La nozione di medesimo fatto attribuito alla stessa persona, rilevante ai fini del divieto di bis in idem e del rimedio, nel caso di sua violazione, istituito dall’art. 669 c.p.p. (evocato dal ricorrente), è ancorata alla corrispondenza storico-naturalistica delle fattispecie concrete poste a raffronto, considerate in tutti i loro elementi costitutivi (condotta, evento, nesso causale) e delimitate dalle loro connotazioni temporali oltre che, eventualmente, di luogo (S.U. n. 34655 del 28/06/2005, Donati).

Sicchè se può non bastare ad escludere l’identità del fatto la diversa qualificazione giuridica data ad uno stesso comportamento, sono in ogni caso e per converso naturalisticamente e storicamente diversi i fatti che, seppure realizzati mediante condotte analoghe costituenti identico reato, sono state ripetute o sono proseguite in tempi diversi.

Appurato che le due sentenze di condanna si riferivano a segmenti di condotta assolutamente non sovrapponibili, in quanto l’uno protrattosi da epoca imprecisata sino alla prima decade di giugno 2002, il secondo realizzato a partire da luglio 2002 (e sino alla fine del 2003), la tesi difensiva, che le due sentenze concernevano la medesima condotta, appare all’evidenza priva di fondamento.

2. Nè può sostenersi – come vorrebbe il ricorrente – che, condannato l’imputato per il delitto di partecipazione mafiosa in relazione alla condotta tenuta per un determinato periodo di tempo, l’accertata realizzazione in epoca precedente o successiva a quella coperta da giudicato di un’ulteriore analoga condotta, perfetta in tutti gli elementi necessari alla integrazione del reato, non può avere autonomo rilievo penale perchè il reato associativo è reato permanente.

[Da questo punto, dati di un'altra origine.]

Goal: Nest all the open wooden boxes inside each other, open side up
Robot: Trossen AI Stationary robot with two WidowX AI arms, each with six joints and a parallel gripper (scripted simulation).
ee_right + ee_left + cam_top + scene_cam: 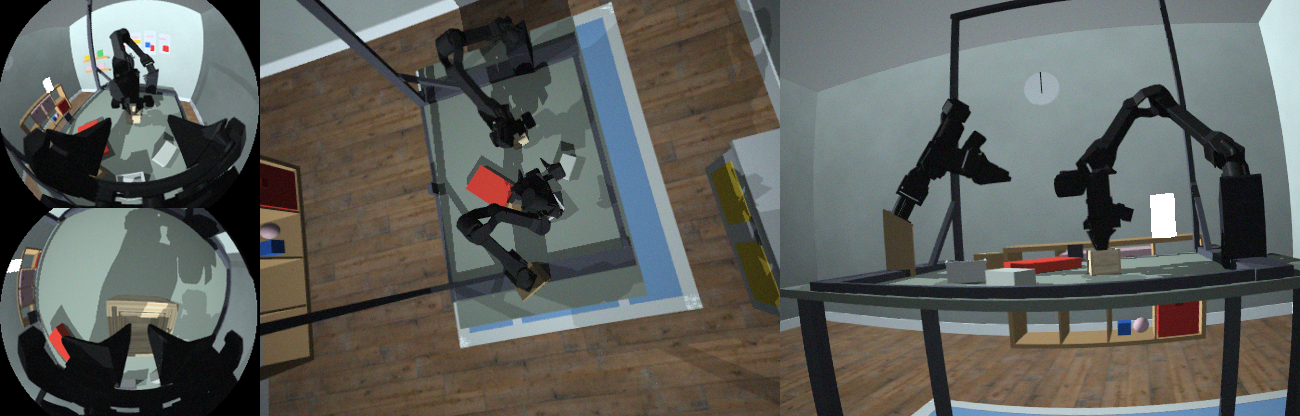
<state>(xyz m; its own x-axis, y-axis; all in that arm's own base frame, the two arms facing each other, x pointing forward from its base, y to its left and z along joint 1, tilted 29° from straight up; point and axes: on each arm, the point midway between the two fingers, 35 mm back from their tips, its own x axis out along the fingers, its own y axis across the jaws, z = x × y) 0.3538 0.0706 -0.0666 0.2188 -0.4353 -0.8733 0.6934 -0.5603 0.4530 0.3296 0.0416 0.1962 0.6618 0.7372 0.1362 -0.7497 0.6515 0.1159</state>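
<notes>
A tan wooden box (1104,261) stands open side up on the table, left of the left arm's base. It also shows in the left wrist view (140,321), with a smaller wooden box nested inside it. My left gripper (1100,244) points straight down into it, its fingers narrow, shut on the small inner box. From above only a bit of tan (521,142) shows under the gripper. My right gripper (1002,176) is open and empty, raised high above the table. In the right wrist view its fingers frame the left arm and the box (135,114).
A flat red box (1043,263) (489,186) lies beside the wooden box. Two pale grey boxes (966,270) (1010,276) lie near the front rail. A tan wooden panel (899,242) stands at the right arm's base. A raised dark rim runs round the table.
</notes>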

La tesi confonde la fattispecie astratta con quella concreta, individuata dalla pronunzia giudiziale che rende il fatto storico oggetto di contestazione giuridicamente rilevante per le conseguenze che la norma incriminatrice ad esso connette. In tema di reati permanenti, commissivi od omissivi, l’applicazione della norma penale al caso concreto determina dunque – con o senza la volontà del soggetto agente e che vi sia stata o non un interruzione materiale – la delimitazione giuridica dell’azione o dell’omissione punibile che viene a coincidere con quella punita. Così che, irrogata la punizione per un fatto costituente reato delimitato nel tempo, è assurdo invocare per ogni condotta ulteriore della medesima specie il principio ne bis in idem, che – come detto – postula identità del fatto nel tempo e si risolverebbe, nell’accezione voluta dal ricorrente, in una licenza a continuare a delinquere.

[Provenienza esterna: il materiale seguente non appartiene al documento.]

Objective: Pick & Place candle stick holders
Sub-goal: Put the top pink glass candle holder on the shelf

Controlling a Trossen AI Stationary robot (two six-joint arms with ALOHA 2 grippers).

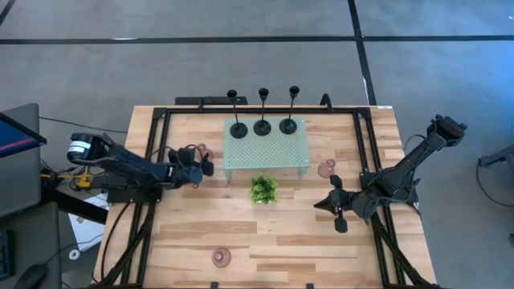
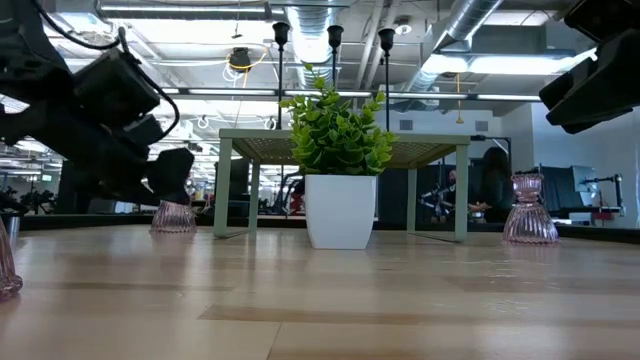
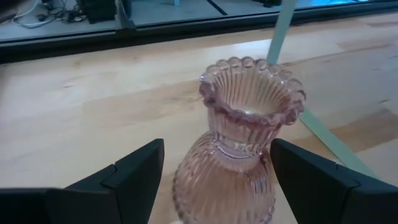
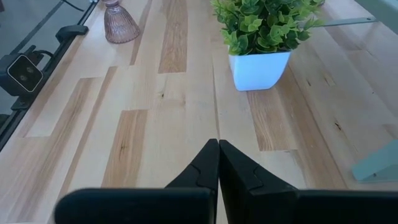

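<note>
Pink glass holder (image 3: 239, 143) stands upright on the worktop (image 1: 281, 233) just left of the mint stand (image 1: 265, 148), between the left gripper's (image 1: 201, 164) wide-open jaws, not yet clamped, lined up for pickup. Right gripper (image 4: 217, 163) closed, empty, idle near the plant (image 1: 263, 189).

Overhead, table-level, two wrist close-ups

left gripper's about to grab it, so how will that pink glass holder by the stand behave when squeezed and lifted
The pink glass holder looks rigid and probably fragile: it is ribbed translucent glass. Its narrow waist between the open left gripper fingers should give a fair hold, though glass may slip. The wide base suggests it would resist tipping.
</note>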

3. Del tutto prive di fondamento sono quindi le osservazioni sul possibile arbitrio degli organi inquirenti nella frammentazione delle condotte e sulle conseguenze inique che tale frammentazione potrebbe avere in punto di trattamento sanzionatorio. Il S. era stato tratto a giudizio per una determinata condotta e dopo la condanna ha continua a tenerla, così liberamente e consapevolmente continuando a delinquere; delle conseguenze di tale sua azione è perciò unico responsabile. Ma anche a volere considerare l’ipotesi astratta di condotte non coperte da giudicato che riguardino periodi pregressi, nessuna ingiusta lesione da arbitraria frammentazione dell’imputazione ad opera dell’accusa è ipotizzabile se nessuna prova dei fatti precedenti emergeva dagli atti del procedimento definito per primo; mentre se le prove di tali condotte erano agli atti o potevano esservi portate mediante il contributo dell’imputato, lo stesso aveva in ogni caso la facoltà di chiedere l’estensione al pregresso della contestazione.

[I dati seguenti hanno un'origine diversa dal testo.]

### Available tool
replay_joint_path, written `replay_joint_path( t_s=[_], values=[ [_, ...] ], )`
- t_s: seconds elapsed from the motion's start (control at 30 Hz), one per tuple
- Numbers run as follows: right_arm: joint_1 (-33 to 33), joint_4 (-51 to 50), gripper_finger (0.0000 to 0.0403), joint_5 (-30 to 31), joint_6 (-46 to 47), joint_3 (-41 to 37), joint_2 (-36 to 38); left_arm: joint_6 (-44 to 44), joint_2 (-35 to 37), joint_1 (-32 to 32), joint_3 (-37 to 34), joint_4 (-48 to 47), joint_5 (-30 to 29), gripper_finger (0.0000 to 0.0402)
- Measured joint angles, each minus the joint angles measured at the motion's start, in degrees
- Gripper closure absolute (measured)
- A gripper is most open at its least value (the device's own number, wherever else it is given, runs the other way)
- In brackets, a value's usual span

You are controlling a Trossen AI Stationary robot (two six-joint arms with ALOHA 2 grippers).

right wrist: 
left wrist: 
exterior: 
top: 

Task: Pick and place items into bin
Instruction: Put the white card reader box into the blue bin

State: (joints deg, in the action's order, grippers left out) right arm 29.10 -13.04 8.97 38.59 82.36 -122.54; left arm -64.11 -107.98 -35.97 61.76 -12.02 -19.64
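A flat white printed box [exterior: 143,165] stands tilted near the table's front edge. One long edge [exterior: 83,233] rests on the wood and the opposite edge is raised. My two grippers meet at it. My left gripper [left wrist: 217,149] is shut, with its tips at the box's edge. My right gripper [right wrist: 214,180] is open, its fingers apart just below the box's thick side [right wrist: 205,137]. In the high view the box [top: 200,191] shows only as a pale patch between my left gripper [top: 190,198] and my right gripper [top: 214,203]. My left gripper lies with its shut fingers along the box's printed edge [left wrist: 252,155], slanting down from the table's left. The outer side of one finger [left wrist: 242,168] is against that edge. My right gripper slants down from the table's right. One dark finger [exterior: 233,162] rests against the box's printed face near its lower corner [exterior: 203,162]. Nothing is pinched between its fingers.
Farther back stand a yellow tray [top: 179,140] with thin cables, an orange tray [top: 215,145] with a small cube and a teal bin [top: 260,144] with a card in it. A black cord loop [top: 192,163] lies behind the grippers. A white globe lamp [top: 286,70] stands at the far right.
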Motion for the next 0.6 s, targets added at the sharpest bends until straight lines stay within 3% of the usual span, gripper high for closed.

4. All’inammissibilità del ricorso consegue, ai sensi dell’art. 616 c.p.p., la condanna del ricorrente al pagamento delle spese del procedimento e – per i profili di colpa correlati all’irritualità dell’impugnazione (C. cost. n. 186 del 2000) – di una somma in favore della cassa delle ammende nella misura che, in ragione delle questioni dedotte, si stima equo determinare in Euro 1.000.
P.Q.M.

Dichiara inammissibile il ricorso e condanna il ricorrente al pagamento delle spese del procedimento e al versamento della somma di Euro 1.000,00 in favore della Cassa delle ammende.

Testo non ufficiale. La sola stampa del bollettino ufficiale ha carattere legale.